MySQL configuration for Data Warehouse, and OLAP


I found good articles on MySQL Performance blog, on how to configure MySQL for OLTP applications,
but I couldn’t find advices about OLAP configuration.

What are the key server parameters when configuring MySQL for a Data Warehouse?
For example, how much RAM should be allocated to key_buffer_size? Is it like OLTP, e.g. 50% ?
or How to configure Thread buffers?

Any ideas?

Running a data warehouse with MySQL can be tricky, but it is possible when you plan ahead of time and make some concessions where needed.

Best thing you can do is design your application or tooling to do as much processing outside of the DB as possible.

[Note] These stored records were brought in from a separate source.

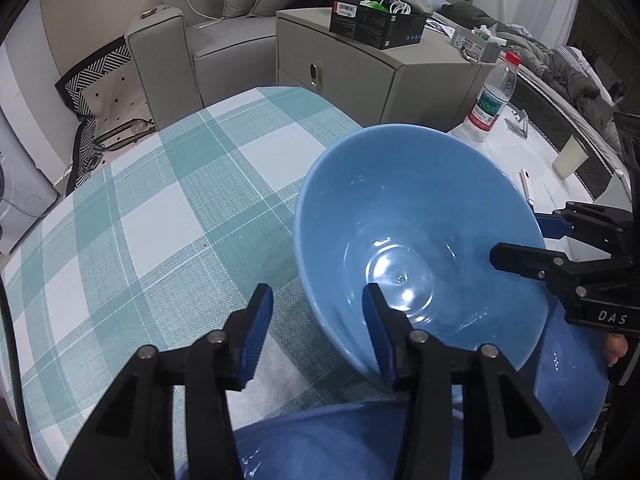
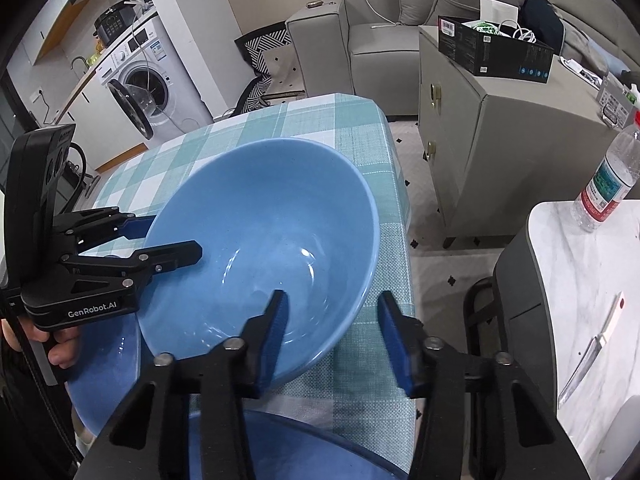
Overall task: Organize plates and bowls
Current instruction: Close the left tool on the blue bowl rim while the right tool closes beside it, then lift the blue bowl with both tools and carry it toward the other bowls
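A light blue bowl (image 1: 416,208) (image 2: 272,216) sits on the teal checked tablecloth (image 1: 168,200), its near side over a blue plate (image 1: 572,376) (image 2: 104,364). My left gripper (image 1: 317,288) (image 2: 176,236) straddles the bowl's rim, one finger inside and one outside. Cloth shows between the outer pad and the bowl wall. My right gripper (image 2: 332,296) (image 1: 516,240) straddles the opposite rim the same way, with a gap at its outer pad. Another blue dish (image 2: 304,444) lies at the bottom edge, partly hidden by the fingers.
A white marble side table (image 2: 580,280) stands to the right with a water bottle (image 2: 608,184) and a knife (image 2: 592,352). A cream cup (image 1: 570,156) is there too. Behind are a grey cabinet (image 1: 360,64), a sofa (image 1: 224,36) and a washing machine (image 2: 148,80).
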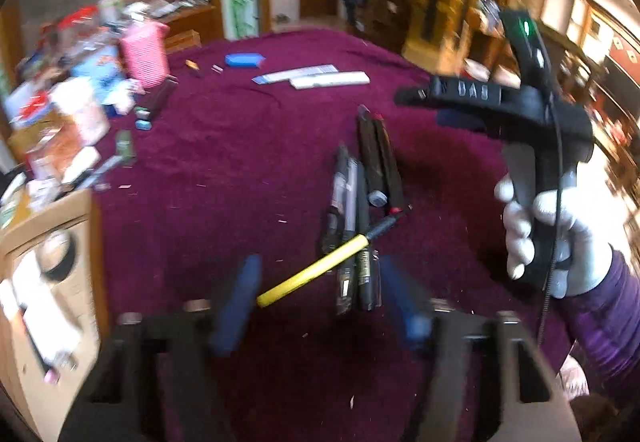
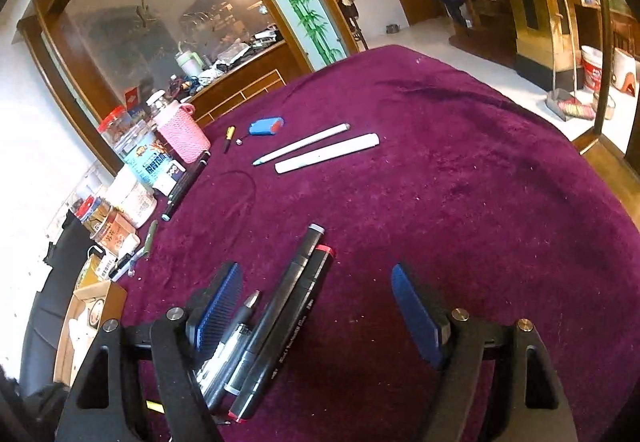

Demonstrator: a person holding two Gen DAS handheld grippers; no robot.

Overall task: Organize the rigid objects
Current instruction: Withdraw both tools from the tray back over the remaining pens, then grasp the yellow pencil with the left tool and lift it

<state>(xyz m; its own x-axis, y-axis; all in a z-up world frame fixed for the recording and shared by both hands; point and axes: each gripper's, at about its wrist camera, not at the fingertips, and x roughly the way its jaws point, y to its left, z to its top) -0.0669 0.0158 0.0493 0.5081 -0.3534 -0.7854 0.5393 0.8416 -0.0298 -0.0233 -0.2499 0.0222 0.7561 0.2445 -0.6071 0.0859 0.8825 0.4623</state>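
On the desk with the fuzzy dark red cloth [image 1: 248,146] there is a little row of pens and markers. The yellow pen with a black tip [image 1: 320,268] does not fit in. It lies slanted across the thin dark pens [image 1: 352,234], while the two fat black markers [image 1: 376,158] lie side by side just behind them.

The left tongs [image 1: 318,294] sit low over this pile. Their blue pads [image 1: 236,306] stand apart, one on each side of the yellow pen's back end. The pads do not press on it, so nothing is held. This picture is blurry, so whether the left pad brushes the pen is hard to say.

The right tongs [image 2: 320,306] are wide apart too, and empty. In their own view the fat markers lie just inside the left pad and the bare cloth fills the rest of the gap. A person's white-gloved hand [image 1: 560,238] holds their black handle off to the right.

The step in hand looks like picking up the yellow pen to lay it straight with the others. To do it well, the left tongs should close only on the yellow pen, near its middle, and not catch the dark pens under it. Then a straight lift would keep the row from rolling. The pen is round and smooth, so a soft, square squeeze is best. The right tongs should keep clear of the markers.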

With data warehousing, you often end up with a lot more temp tables with the queries that people and analysis tools tend to write. So for that, you either need a lot of memory to hold larger and more numerous temp tables so they do not hit the disk, and/or you need a very fast disk (i.e. SSD or some other flash solution) in order to handle the temp tables on disk.

Keep your datatypes as small as possible to reduce the memory requirements. Meaning do not use a big int when a tiny int will do, avoid blobs, use enums where appropriate, etc.

Start archiving early if possible to prevent data build up unless it is required to keep everything. Querying large tables will quickly compound any issues that exist, such as poor hardware performance, bad schema design, large data quantities, etc. Build smaller data marts to handle specific use cases so you do not have one giant “data warehouse” that does everything, as that is a losing battle in most cases.

Use replicated slave DBs to handle reads if possible; that will help out a ton when done properly. This will help spread out the memory / disk requirements for the large temp tables mentioned earlier.

Where you put your memory is mostly the same for OLTP vs OLAP. Exceptions being with larger temps tables as mentioned, and you probably will end up allocating more to sorting but that is a tricky one to optimize as it can make performance worse. To start out, I would use the configuration wizard at to create a starting config. It has an OLAP option that should help you get started.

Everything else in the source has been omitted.